* About this task: The data below calls for an exact copy.

* Record excerpts:
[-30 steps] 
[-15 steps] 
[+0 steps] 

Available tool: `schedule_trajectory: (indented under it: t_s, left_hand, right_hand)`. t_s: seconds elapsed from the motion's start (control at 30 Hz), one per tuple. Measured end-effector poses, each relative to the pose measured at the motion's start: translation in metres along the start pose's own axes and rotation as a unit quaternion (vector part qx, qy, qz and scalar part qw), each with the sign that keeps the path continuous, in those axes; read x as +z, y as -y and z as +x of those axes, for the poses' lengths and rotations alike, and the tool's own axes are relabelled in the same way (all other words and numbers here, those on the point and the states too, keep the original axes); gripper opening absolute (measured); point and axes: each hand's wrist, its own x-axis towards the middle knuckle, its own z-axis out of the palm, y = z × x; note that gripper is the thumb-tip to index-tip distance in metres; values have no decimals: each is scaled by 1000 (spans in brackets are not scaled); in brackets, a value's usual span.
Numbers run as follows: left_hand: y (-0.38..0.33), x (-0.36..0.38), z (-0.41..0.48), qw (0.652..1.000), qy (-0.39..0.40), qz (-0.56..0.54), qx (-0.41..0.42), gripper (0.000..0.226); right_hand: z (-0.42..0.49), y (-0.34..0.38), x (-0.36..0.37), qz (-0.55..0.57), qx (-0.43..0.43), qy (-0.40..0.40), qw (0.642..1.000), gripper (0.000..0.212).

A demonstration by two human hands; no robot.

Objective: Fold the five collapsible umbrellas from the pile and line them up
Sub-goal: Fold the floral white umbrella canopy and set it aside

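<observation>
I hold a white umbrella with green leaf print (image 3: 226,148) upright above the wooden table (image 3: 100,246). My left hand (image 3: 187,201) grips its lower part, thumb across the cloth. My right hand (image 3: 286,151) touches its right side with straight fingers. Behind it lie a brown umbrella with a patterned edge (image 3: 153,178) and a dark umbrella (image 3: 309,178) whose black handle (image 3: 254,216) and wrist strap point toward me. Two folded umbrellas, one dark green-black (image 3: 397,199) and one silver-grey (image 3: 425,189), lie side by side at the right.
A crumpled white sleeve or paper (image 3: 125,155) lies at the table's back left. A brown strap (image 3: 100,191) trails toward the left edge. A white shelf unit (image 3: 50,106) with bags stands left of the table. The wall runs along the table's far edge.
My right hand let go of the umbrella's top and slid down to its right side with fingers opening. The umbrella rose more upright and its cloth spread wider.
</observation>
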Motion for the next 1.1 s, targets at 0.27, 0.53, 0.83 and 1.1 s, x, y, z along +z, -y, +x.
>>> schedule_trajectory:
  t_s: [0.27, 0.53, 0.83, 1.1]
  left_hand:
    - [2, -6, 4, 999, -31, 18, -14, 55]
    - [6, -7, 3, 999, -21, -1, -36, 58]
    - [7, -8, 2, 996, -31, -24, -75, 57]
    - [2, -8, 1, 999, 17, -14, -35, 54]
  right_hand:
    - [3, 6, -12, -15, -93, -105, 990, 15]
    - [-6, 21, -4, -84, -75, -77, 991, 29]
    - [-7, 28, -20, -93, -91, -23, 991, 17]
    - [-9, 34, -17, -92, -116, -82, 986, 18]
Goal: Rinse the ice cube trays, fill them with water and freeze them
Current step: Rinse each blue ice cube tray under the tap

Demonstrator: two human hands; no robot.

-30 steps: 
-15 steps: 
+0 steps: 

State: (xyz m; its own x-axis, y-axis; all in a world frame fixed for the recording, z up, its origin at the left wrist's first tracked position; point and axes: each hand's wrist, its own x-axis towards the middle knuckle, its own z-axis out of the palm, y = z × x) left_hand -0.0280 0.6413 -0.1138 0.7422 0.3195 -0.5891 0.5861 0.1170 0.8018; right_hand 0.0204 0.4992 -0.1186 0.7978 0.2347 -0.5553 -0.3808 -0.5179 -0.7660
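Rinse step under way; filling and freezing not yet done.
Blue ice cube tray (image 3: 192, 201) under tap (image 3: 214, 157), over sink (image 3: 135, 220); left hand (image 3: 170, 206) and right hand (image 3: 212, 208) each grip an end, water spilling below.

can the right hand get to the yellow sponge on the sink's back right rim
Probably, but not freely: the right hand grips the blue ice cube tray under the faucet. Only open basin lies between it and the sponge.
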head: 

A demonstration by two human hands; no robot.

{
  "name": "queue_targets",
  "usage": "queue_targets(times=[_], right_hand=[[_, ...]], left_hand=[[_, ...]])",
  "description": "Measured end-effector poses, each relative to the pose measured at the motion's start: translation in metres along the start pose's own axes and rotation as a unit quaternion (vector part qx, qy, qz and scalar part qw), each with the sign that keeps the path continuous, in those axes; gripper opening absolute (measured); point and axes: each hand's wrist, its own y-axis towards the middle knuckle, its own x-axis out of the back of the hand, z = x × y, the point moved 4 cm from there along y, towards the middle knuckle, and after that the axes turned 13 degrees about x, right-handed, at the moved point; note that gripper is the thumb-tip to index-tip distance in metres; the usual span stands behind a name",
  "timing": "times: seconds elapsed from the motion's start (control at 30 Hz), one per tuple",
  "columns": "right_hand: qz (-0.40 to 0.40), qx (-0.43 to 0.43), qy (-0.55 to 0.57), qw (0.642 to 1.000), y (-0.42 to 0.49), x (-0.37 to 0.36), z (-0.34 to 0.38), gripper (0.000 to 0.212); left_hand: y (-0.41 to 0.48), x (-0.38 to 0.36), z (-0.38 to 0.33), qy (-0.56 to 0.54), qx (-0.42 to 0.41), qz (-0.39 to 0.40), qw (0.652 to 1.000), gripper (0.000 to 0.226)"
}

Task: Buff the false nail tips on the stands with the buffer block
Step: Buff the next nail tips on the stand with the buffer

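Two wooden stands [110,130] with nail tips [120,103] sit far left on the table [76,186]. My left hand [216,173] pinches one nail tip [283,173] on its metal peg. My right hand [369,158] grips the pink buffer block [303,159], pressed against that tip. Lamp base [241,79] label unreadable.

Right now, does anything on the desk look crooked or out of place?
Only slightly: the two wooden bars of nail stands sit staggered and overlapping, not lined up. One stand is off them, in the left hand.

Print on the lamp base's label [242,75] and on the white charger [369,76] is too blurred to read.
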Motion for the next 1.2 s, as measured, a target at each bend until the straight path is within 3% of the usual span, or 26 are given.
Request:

* Result:
[-30 steps] 
[-15 steps] 
[+0 steps] 

Available tool: `schedule_trajectory: (indented under it: t_s, left_hand, right_hand)`. t_s: seconds elapsed from the motion's start (control at 30 Hz), one per tuple. Measured end-effector poses, each relative to the pose measured at the motion's start: translation in metres along the start pose's own axes and rotation as a unit quaternion (vector part qx, qy, qz and scalar part qw), each with the sign that keeps the path continuous, in those axes; read x as +z, y as -y and z as +x of those axes, for the poses' lengths and rotations alike, and the tool's own axes are relabelled in the same way (all other words and numbers here, those on the point and the states too, keep the original axes); gripper opening absolute (measured); point and axes: each hand's wrist, its own x-axis towards the middle knuckle, its own z-axis out of the palm, y = z × x; note that gripper is the thumb-tip to index-tip distance in metres; values have no decimals: each is scaled by 1000 (spans in brackets are not scaled); in brackets, a value's usual span.
Numbers run as follows: left_hand: y (-0.38..0.33), x (-0.36..0.38), z (-0.41..0.48), qw (0.652..1.000), qy (-0.39..0.40), qz (-0.56..0.54), qx (-0.41..0.42), gripper (0.000..0.226); right_hand: z (-0.42..0.49), y (-0.34..0.38), x (-0.36..0.37), qz (-0.55..0.57), qx (-0.43..0.43), qy (-0.40..0.40), qw (0.642..1.000), gripper (0.000..0.212).

A demonstration by two human hands; no robot.

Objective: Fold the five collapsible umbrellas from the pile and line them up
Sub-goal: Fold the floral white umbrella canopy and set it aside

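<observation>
I hold a white umbrella with green leaf print (image 3: 226,148) upright above the wooden table (image 3: 100,246). My left hand (image 3: 187,201) grips its lower part, thumb across the cloth. My right hand (image 3: 286,151) touches its right side with straight fingers. Behind it lie a brown umbrella with a patterned edge (image 3: 153,178) and a dark umbrella (image 3: 309,178) whose black handle (image 3: 254,216) and wrist strap point toward me. Two folded umbrellas, one dark green-black (image 3: 397,199) and one silver-grey (image 3: 425,189), lie side by side at the right.
A crumpled white sleeve or paper (image 3: 125,155) lies at the table's back left. A brown strap (image 3: 100,191) trails toward the left edge. A white shelf unit (image 3: 50,106) with bags stands left of the table. The wall runs along the table's far edge.
My right hand let go of the umbrella's top and slid down to its right side with fingers opening. The umbrella rose more upright and its cloth spread wider.
</observation>
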Motion for the next 1.1 s, targets at 0.27, 0.53, 0.83 and 1.1 s, x, y, z along +z, -y, +x.
>>> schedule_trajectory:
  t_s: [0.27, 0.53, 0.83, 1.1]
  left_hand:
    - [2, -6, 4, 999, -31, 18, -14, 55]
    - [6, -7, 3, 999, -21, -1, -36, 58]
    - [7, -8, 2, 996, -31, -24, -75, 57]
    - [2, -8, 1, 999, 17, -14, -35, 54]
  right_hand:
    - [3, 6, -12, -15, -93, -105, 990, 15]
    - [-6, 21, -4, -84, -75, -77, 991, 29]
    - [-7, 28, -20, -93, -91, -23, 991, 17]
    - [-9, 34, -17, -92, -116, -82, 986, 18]
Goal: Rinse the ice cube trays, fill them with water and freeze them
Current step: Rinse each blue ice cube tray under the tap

Demonstrator: two human hands; no robot.

-30 steps: 
-15 steps: 
+0 steps: 

State: (xyz m; its own x-axis, y-axis; all in a world frame fixed for the recording, z up, its origin at the left wrist's first tracked position; point and axes: each hand's wrist, its own x-axis towards the middle knuckle, its own z-axis out of the palm, y = z × x) left_hand -0.0280 0.6413 -0.1138 0.7422 0.3195 -0.5891 0.5861 0.1170 0.8018; right_hand 0.0204 0.4992 -0.1186 0.7978 0.2347 -0.5553 -0.3808 -0.5179 -0.7660
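Rinse step under way; filling and freezing not yet done.
Blue ice cube tray (image 3: 192, 201) under tap (image 3: 214, 157), over sink (image 3: 135, 220); left hand (image 3: 170, 206) and right hand (image 3: 212, 208) each grip an end, water spilling below.

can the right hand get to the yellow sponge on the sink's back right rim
Probably, but not freely: the right hand grips the blue ice cube tray under the faucet. Only open basin lies between it and the sponge.
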head: 

A demonstration by two human hands; no robot.

{
  "name": "queue_targets",
  "usage": "queue_targets(times=[_], right_hand=[[_, ...]], left_hand=[[_, ...]])",
  "description": "Measured end-effector poses, each relative to the pose measured at the motion's start: translation in metres along the start pose's own axes and rotation as a unit quaternion (vector part qx, qy, qz and scalar part qw), each with the sign that keeps the path continuous, in those axes; gripper opening absolute (measured); point and axes: each hand's wrist, its own y-axis towards the middle knuckle, its own x-axis out of the back of the hand, z = x × y, the point moved 4 cm from there along y, towards the middle knuckle, and after that the axes turned 13 degrees about x, right-handed, at the moved point; note that gripper is the thumb-tip to index-tip distance in metres; the usual span stands behind a name",
  "timing": "times: seconds elapsed from the motion's start (control at 30 Hz), one per tuple",
  "columns": "right_hand: qz (-0.40 to 0.40), qx (-0.43 to 0.43), qy (-0.55 to 0.57), qw (0.642 to 1.000), y (-0.42 to 0.49), x (-0.37 to 0.36), z (-0.34 to 0.38), gripper (0.000 to 0.212); left_hand: y (-0.41 to 0.48), x (-0.38 to 0.36), z (-0.38 to 0.33), qy (-0.56 to 0.54), qx (-0.42 to 0.41), qz (-0.39 to 0.40), qw (0.652 to 1.000), gripper (0.000 to 0.226)"
}

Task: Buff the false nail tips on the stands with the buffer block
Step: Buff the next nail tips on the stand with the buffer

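Two wooden stands [110,130] with nail tips [120,103] sit far left on the table [76,186]. My left hand [216,173] pinches one nail tip [283,173] on its metal peg. My right hand [369,158] grips the pink buffer block [303,159], pressed against that tip. Lamp base [241,79] label unreadable.

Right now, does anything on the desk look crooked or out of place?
Only slightly: the two wooden bars of nail stands sit staggered and overlapping, not lined up. One stand is off them, in the left hand.

Print on the lamp base's label [242,75] and on the white charger [369,76] is too blurred to read.
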Motion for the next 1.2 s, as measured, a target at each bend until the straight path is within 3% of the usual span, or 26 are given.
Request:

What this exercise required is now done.